▶ _DIRECTIONS FOR THIS TASK_
Across the entries below, how many lines include "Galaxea"? Give the number and nothing else.

Items from a dataset:
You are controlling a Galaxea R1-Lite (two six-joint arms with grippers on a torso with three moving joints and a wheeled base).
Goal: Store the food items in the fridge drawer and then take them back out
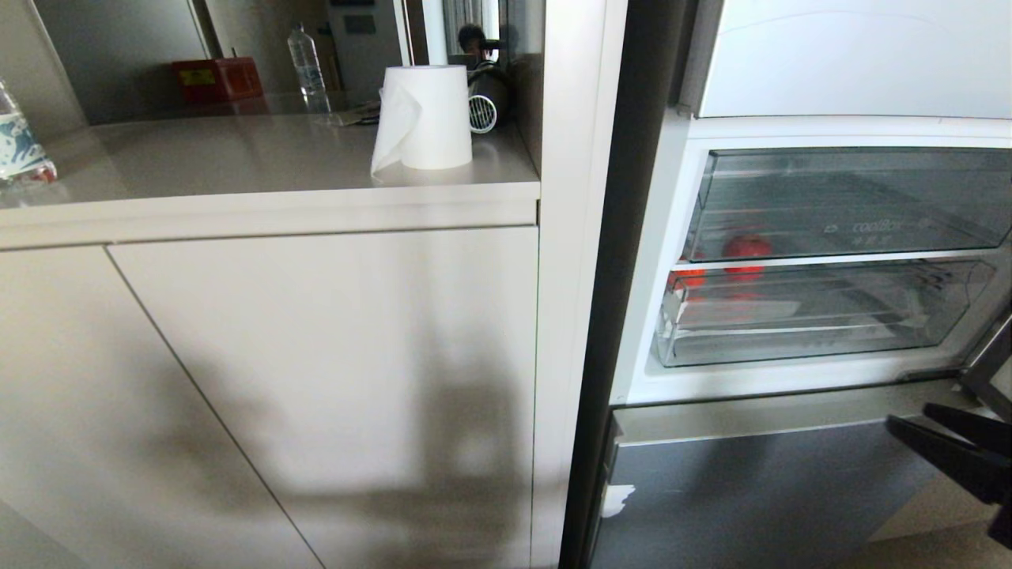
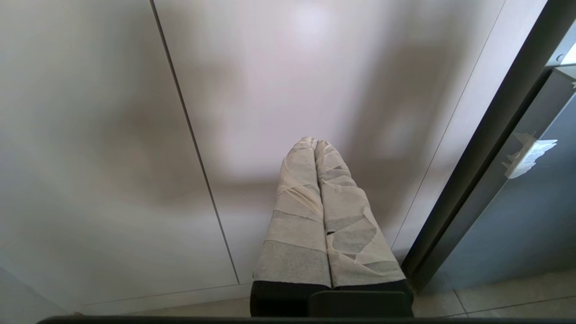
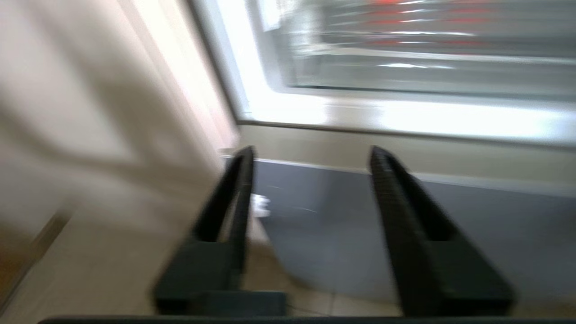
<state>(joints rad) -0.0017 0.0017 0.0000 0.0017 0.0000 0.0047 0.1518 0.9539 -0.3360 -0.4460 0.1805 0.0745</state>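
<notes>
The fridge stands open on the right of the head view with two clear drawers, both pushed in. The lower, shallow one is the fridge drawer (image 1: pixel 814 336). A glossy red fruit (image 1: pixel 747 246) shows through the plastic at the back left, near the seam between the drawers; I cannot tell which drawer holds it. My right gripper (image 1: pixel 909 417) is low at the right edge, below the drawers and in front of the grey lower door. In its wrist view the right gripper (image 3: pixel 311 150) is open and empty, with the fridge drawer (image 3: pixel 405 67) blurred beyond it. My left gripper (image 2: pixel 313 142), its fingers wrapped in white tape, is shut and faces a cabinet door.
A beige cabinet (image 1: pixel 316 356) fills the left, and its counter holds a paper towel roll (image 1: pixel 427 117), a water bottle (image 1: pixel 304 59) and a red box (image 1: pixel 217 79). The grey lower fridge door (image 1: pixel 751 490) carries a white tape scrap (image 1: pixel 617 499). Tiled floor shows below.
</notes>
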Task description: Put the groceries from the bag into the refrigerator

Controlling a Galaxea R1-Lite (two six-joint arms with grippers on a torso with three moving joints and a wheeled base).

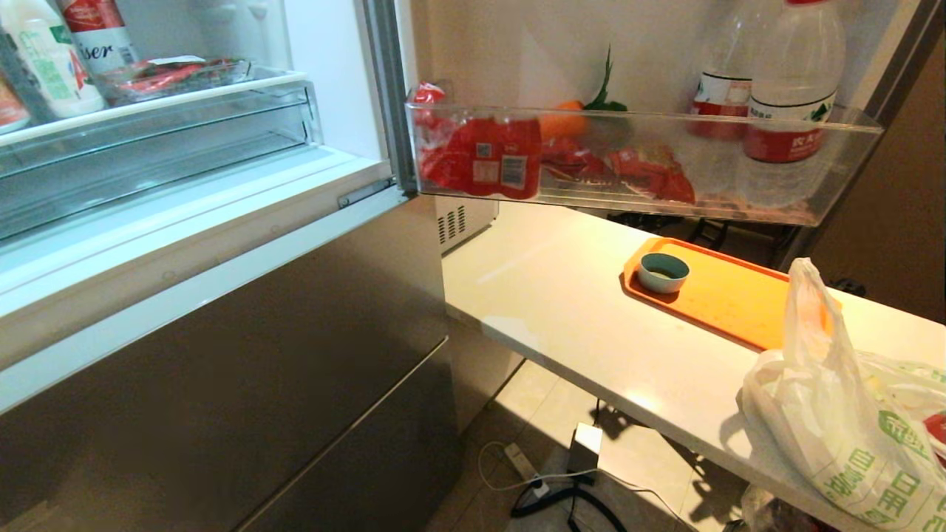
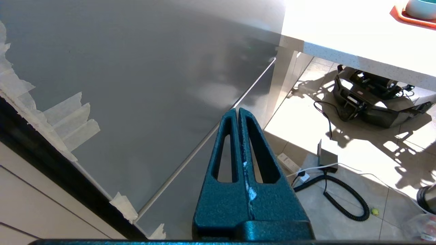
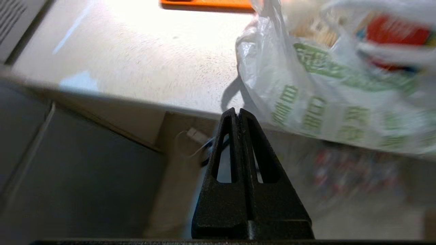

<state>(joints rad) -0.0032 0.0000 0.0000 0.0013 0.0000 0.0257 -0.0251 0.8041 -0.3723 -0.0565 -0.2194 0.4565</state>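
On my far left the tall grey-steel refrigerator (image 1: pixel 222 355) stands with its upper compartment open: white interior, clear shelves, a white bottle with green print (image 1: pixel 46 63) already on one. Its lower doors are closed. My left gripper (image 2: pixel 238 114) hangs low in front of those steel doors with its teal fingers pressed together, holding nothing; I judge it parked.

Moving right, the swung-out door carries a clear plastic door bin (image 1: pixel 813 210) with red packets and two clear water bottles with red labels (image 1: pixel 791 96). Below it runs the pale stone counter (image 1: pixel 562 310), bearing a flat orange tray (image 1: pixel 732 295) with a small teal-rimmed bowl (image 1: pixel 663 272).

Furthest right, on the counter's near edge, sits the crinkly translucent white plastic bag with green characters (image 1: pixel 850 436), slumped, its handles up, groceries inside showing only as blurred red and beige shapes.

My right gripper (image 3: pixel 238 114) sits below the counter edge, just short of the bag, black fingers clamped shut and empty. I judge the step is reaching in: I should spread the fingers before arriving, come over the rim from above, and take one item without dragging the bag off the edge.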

▶ _RESULT OF THE EXERCISE_
2